*What needs to be done*:
Repeat verbatim, and only, the lines of the data below, beginning at the line that contains "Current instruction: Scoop" and stopping after the line that contains "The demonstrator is".
------
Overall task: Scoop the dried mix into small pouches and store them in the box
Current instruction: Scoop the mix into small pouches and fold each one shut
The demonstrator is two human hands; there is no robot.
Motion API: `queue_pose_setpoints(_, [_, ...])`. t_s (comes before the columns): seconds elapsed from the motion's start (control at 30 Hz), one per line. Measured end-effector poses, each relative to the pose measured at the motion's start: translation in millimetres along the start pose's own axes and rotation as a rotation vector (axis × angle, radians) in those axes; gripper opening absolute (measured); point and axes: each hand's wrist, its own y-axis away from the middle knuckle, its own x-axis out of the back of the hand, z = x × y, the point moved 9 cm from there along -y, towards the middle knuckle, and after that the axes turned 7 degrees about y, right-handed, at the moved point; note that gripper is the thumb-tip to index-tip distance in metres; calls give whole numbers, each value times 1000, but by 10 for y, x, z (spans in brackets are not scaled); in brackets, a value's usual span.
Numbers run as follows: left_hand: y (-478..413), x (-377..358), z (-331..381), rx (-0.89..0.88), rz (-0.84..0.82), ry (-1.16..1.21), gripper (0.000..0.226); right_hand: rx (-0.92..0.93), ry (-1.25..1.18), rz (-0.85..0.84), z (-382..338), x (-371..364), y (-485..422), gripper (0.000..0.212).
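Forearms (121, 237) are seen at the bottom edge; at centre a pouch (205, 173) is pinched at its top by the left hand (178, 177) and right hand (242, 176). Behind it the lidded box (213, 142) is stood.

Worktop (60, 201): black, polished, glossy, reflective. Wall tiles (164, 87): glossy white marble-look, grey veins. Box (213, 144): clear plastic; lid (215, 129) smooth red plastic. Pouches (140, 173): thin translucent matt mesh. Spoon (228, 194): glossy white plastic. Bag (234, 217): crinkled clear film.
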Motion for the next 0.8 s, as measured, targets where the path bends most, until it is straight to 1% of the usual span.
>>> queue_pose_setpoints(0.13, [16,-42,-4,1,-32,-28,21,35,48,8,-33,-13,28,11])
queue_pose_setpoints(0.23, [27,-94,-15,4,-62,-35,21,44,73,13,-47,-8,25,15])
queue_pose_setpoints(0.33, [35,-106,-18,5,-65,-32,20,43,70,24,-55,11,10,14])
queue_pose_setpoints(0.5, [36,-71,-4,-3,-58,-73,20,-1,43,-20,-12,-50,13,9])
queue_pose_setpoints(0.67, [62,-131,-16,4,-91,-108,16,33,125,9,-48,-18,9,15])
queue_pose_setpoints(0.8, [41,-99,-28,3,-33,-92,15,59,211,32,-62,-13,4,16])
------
*Answer for this exercise*:
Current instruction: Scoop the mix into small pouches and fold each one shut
The demonstrator is two human hands; there is no robot.

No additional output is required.